• Exercise goal:
The reply must be the number of lines in the following material that include the word "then", and nothing more.

• Supplied records:
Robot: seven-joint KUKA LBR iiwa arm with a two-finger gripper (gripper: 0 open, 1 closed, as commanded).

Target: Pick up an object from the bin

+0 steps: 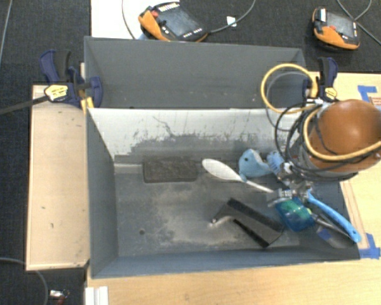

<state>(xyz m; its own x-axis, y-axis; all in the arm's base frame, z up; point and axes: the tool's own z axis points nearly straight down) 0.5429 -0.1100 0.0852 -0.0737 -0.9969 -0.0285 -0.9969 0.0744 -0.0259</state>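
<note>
My gripper (291, 185) is low at the bin's right side, under the arm's orange cover. Just below it lies a teal translucent block-shaped thing (296, 215); I cannot see whether they touch. A blue-handled tool (335, 219) lies to the right of that, along the right wall. A light blue soft toy (254, 164) sits just left of the gripper. A white spoon (223, 170) lies beside the toy, its handle pointing toward the gripper. A black flat bar (253, 222) with a small metal end (217, 221) lies on the floor to the lower left.
A dark grey rectangular block (170, 169) rests near the back wall, left of the spoon. The bin's left half is bare scuffed floor. The arm and its looped cables hang over the right rim.
</note>
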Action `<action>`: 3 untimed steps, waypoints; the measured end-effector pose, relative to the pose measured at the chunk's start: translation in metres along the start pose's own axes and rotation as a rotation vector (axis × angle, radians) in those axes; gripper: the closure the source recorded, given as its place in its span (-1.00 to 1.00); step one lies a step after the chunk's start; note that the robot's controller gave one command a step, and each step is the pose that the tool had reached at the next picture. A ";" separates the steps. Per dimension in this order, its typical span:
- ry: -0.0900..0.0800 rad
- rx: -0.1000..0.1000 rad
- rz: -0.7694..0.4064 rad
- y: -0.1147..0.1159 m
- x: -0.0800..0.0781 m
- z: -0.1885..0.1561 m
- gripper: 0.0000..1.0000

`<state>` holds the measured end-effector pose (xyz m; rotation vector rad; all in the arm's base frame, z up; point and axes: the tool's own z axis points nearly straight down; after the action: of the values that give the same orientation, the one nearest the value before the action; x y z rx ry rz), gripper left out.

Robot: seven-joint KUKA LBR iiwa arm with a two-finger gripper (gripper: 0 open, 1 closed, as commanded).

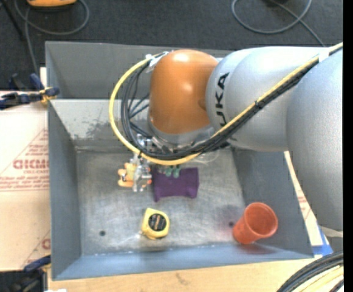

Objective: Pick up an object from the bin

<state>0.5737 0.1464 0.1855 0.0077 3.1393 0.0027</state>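
The gripper (142, 176) shows as a metal tip under the arm's wrist, low in the middle of the bin. It is right against a small orange and yellow toy (126, 175) on its left. Just to its right lies a purple block-like thing (177, 184) with a green bit at its top edge, partly hidden by the wrist. A yellow tape measure (155, 222) lies on the floor in front of the gripper, apart from it.
An orange plastic cup (256, 222) lies on its side in the bin's front right corner. The arm with its orange cover and loop of cables hangs over the bin's back and middle, hiding the floor there.
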 end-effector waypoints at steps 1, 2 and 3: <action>0.000 0.000 0.002 0.000 0.000 0.000 1.00; 0.000 0.000 0.002 0.000 0.000 0.000 1.00; -0.001 0.001 -0.007 -0.006 0.000 -0.085 1.00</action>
<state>0.5735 0.1398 0.2709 -0.0032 3.1385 0.0016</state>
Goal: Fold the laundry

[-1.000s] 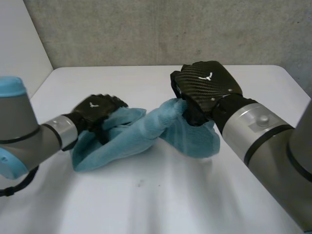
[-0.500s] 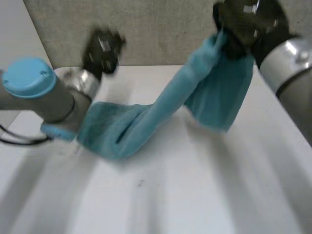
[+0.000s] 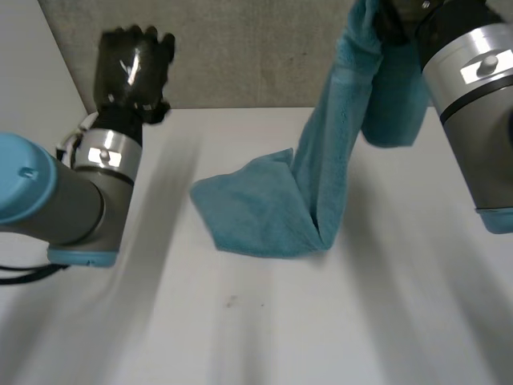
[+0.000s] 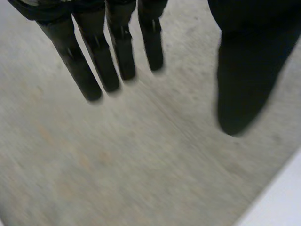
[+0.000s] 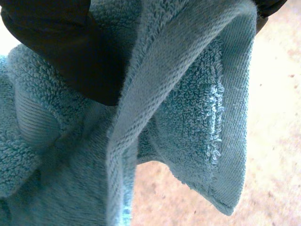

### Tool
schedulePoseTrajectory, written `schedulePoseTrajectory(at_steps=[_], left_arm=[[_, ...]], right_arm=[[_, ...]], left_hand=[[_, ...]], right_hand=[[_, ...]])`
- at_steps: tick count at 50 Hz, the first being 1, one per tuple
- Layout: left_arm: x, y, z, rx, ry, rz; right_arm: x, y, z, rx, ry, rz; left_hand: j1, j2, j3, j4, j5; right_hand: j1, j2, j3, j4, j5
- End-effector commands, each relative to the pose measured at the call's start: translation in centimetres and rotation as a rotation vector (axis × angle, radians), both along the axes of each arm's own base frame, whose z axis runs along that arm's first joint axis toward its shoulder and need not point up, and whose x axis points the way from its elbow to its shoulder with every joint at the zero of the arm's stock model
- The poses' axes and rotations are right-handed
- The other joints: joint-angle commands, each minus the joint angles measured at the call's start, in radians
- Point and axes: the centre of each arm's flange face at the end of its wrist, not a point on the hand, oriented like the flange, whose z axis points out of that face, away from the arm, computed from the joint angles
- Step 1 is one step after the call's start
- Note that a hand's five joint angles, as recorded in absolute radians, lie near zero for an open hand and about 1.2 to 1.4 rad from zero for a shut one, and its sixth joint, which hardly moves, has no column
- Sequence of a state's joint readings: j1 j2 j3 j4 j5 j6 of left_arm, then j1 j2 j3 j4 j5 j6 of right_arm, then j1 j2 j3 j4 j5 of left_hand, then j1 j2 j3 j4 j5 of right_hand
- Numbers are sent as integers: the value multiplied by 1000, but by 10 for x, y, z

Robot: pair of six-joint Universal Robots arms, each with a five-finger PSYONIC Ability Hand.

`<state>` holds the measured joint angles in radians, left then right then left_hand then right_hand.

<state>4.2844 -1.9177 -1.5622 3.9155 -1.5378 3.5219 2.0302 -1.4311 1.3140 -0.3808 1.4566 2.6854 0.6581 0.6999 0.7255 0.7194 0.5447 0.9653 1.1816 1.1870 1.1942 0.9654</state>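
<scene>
One blue towel [image 3: 264, 212] was the whole of the laundry, and it sat on the white table [image 3: 240, 337] at about the middle, with bare tabletop on the near side. Its lower end lay crumpled on the surface. From there the cloth rose as a twisted band toward the far right, where the right hand [image 5: 61, 52] held it high, clenched round a bunched upper edge. At the far left the left hand [image 3: 132, 68] hung in the air in front of the grey wall [image 3: 240, 48], well apart from the cloth, fingers [image 4: 96, 56] straight and grasping nothing.

The likely trouble was the single hold. With only a bunched edge in the right hand, the towel could slip out under its own weight, or hang roped instead of spreading flat. The end on the table could also drag and double under itself if the lift went on, leaving no clean corner for the left hand to find.

Counted: one towel, one table, two hands, one of them occupied
</scene>
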Motion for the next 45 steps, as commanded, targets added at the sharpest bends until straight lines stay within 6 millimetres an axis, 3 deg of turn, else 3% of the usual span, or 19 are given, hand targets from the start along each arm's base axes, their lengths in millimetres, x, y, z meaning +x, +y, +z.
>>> schedulePoseTrajectory(at_steps=[1,3,7,9,18,26,29,30,31,32,34,40,42,43,44,45], left_arm=[[-9,-5,-41,208,34,-64],[-15,-9,-55,317,51,-108],[-25,-12,-63,415,77,-204],[-38,-12,-68,496,97,-336],[-59,-11,-87,642,140,-587],[-88,10,-109,745,131,-785],[-95,15,-112,778,150,-824],[-98,16,-114,793,164,-833],[-101,16,-115,800,176,-835],[-101,16,-115,800,176,-835],[-103,13,-118,805,188,-833],[-103,3,-115,763,207,-794],[-102,-18,-93,621,283,-695],[-102,-18,-92,621,284,-695],[-98,-32,-73,519,347,-612],[-98,-32,-73,518,348,-612]], right_arm=[[-7,31,25,-37,-44,55],[-7,36,23,-30,-43,77],[-7,46,20,-16,-35,131],[-8,56,14,2,-24,187],[-12,76,3,60,-32,290],[-14,88,-4,103,-38,379],[-14,88,-4,111,-45,386],[-14,88,-4,111,-45,386],[-14,87,-5,114,-46,387],[-14,87,-5,114,-46,387],[-17,83,-5,115,-45,373],[-24,68,-7,111,-45,330],[-26,47,-11,112,-44,290],[-26,47,-11,112,-44,289],[-28,31,-12,107,-50,262],[-29,16,-8,82,-59,241]], left_hand=[[-427,-469,-494,-488,-488],[-447,-489,-515,-509,-509],[-462,-504,-530,-524,-523],[-462,-504,-530,-524,-523],[-442,-483,-509,-503,-503],[-418,-460,-486,-479,-479],[-295,-337,-362,-356,-356],[-141,-183,-208,-202,-202],[116,75,49,55,55],[119,77,52,58,58],[663,621,596,602,602],[738,696,671,677,677],[738,696,671,677,677],[738,696,671,677,677],[738,696,671,677,677],[738,696,671,677,677]], right_hand=[[431,215,209,202,256],[431,215,209,202,256],[431,215,209,202,256],[431,215,209,202,256],[431,215,209,202,256],[431,215,209,202,256],[431,215,209,202,256],[431,215,209,202,256],[431,215,209,202,256],[431,215,209,202,256],[431,215,209,202,256],[431,215,209,202,256],[431,215,209,202,256],[431,215,209,202,256],[431,215,209,202,256],[431,215,209,202,256]])
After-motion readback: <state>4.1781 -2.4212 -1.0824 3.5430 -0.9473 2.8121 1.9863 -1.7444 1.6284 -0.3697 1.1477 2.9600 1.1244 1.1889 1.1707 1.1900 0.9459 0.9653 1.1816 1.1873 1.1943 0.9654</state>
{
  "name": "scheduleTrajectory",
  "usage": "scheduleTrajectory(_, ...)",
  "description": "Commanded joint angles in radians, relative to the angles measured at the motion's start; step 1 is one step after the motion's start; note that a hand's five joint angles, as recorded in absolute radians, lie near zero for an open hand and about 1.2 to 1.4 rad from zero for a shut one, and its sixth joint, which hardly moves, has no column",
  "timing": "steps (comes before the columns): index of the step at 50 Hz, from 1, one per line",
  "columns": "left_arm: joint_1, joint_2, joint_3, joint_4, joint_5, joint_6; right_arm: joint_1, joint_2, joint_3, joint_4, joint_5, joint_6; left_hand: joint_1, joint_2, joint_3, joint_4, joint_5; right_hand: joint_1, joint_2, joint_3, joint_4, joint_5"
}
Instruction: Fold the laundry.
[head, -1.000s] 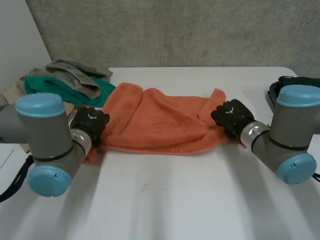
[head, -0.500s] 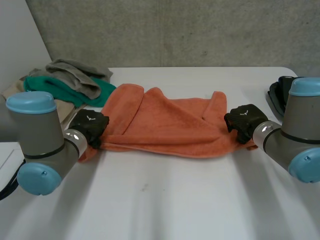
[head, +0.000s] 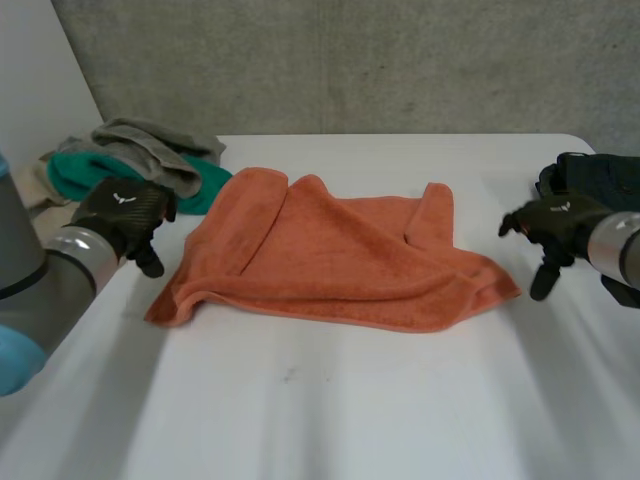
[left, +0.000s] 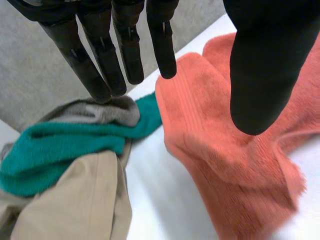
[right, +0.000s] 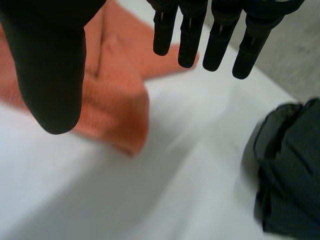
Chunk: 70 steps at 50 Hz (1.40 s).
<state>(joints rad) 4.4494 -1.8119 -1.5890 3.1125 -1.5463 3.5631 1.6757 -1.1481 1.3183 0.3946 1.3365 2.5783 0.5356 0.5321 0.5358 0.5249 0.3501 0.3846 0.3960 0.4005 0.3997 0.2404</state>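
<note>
An orange towel lies loosely folded across the middle of the white table, with creases along its length. My left hand hovers just off the towel's left end, fingers straight and spread above the towel, holding nothing. Off the towel's right corner my right hand hangs clear of the cloth. Its fingers are straight over the bare table beside the towel's corner, and it is empty.
A pile of laundry sits at the table's back left: a grey cloth, a green towel and a tan cloth. A dark garment lies at the table's right edge, also beside my right hand.
Both hands have let go of the towel's ends and pulled outward and up, opening their fingers. The towel has dropped flat and spread wider.
</note>
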Motion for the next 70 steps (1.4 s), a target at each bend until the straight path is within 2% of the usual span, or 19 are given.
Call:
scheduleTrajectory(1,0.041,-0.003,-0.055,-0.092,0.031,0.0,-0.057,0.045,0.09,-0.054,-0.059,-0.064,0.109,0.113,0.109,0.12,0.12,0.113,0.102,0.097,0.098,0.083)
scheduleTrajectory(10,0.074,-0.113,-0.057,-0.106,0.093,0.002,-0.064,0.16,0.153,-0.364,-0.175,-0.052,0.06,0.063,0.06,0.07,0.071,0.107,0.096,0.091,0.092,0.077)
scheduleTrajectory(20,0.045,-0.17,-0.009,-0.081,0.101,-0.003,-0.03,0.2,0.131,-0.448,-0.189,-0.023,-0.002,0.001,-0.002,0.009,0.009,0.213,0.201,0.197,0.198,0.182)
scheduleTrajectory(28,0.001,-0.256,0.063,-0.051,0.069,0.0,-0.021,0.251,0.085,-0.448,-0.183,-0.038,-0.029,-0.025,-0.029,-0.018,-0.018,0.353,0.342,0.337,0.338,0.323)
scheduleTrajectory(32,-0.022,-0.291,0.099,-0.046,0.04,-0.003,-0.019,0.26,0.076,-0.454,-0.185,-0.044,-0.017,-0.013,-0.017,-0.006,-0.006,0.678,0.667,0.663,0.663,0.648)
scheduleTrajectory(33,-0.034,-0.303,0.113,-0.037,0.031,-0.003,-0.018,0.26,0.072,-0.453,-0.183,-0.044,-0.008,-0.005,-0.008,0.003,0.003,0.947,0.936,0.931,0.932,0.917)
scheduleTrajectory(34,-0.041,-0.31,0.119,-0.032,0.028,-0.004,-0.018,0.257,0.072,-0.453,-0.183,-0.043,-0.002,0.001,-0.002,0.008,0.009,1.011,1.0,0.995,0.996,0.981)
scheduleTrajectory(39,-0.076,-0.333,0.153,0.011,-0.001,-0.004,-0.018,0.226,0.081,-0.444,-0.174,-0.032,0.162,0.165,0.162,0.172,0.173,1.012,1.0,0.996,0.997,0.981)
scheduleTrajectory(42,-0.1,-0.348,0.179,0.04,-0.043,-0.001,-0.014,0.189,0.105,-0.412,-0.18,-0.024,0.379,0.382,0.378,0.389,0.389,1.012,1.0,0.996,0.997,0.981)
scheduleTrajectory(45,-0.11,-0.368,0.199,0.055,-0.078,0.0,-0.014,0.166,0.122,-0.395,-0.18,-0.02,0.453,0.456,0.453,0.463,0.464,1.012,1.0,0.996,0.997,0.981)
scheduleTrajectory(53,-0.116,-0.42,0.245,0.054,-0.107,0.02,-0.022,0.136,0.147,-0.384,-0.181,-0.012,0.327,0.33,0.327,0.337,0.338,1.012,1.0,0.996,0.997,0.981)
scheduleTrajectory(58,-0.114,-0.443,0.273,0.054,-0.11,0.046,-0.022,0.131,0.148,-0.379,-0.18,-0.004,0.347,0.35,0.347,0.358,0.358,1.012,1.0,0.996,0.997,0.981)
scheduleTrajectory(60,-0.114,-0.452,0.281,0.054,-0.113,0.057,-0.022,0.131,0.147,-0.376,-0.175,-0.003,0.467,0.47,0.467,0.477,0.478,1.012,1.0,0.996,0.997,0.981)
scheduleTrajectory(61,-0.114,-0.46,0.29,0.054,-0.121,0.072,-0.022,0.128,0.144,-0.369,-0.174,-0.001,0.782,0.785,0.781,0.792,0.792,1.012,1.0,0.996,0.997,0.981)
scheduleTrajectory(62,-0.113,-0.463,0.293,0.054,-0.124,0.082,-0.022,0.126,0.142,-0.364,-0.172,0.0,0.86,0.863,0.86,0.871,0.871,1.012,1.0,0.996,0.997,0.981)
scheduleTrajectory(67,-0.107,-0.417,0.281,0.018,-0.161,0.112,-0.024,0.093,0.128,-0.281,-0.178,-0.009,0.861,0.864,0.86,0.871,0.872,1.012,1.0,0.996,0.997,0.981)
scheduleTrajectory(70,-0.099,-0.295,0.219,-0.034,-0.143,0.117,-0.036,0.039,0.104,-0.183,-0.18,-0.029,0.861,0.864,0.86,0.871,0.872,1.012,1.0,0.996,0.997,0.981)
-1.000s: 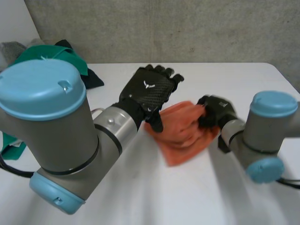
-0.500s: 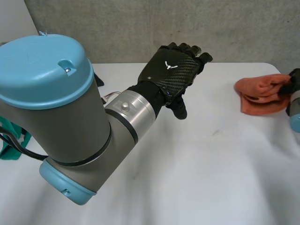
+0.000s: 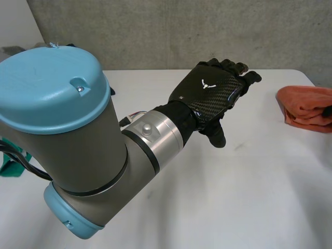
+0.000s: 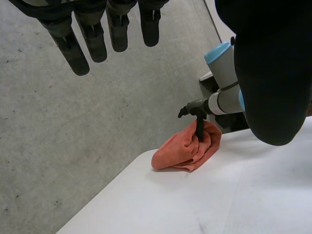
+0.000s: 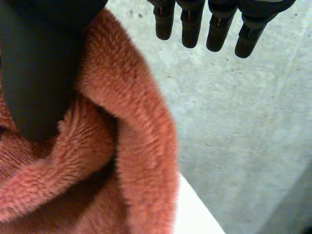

• Answer section:
2